Makaela Perkins drove with a group from Memphis, Tennessee to witness revival at Asbury University and another one on the way back home after seeing it on TikTok.
“We’ve been seeing it all over TikTok and Instagram, and we’re like, ‘okay, we’ve got to actually see what’s happening for ourselves.’ So we were like, ‘All right, let’s go.’ So we hopped in the car and six and a half hours later we were there and we were blown away,” she said.
Makaela and her friends arrived at 10:45 pm Friday night and left at 2 a.m.
But it was what she witnessed Saturday that was “unreal.”

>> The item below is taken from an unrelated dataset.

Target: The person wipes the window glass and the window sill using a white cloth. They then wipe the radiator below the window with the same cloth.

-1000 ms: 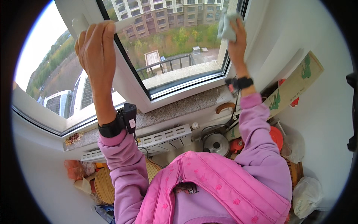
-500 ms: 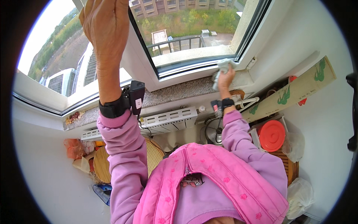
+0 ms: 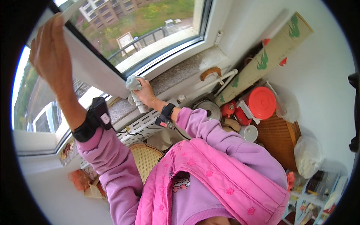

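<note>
1. Head view: right hand point(image 3: 147, 94) grasps a pale cloth point(image 3: 134, 83), bunched at the white window sash's point(image 3: 92, 65) lower corner; fingertips hard to make out among its folds.
2. Left hand point(image 3: 53, 56) curls around a white handle point(image 3: 71, 11), partly covered by fingers.
3. Sash top cut off by upper edge.

Left hand point(image 3: 52, 56) is gripping the white handle point(image 3: 72, 10) of the window sash point(image 3: 93, 63); right hand point(image 3: 146, 93) is holding a pale cloth point(image 3: 134, 83) at the sash's lower corner, above the speckled sill point(image 3: 180, 75). Green-patterned board point(image 3: 272, 50) is leaning near the sill's right end.
</note>
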### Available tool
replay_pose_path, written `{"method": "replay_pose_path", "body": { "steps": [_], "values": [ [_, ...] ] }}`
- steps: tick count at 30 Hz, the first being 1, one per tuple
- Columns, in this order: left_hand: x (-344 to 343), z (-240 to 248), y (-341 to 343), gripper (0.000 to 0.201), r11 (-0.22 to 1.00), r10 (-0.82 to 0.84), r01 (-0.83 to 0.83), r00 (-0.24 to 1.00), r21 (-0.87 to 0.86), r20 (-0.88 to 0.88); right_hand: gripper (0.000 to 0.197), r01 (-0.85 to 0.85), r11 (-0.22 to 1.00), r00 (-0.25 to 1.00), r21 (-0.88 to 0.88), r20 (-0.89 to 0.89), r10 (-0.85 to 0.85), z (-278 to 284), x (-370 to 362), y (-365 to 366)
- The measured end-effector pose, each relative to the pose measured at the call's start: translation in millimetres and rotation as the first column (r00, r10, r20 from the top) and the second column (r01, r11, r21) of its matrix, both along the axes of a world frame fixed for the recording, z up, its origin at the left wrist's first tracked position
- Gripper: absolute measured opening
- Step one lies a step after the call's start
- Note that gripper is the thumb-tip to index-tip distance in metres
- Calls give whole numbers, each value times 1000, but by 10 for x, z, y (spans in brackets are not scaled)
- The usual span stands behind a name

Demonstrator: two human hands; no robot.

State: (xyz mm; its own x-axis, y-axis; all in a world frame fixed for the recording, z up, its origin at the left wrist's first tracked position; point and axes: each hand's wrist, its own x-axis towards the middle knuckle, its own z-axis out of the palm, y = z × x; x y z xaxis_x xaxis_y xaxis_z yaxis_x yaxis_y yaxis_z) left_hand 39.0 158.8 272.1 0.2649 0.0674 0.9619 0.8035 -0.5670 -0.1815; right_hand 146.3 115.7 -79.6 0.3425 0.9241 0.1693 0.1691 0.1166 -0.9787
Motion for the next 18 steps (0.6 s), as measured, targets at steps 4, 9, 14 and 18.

“There were lines for lines to get into overflow rooms. Like, it was just unreal. Worship broke out on the lawn. It wasn’t just and it wasn’t confined to the rooms anymore. It was literally busting at the seams,” she said.
There were disaster relief trucks on campus, “not because it was a disaster, but because it’s just they weren’t prepared for this to happen, and so they’re feeding thousands of people,” Perkins explained.
“It was so cool because…everybody was different from different backgrounds of life, different cities, states, countries were even represented. And just to see people hungry, wanting to just get inside was awesome,” Perkins said.
She said she was struck by the “kindness” and “joy” from the thousands gathered in Wilmore.
Perkins said it was different from a regular church service because “it just happened because I believe God showed up and it just hasn’t stopped because He hadn’t left.”
Then, after seeing another university revival on social media, they drove to Belmont University in Nashville.
“Revival looked very different than what we had experience at Asbury, but it was still completely a move of God. It was awesome,” she said.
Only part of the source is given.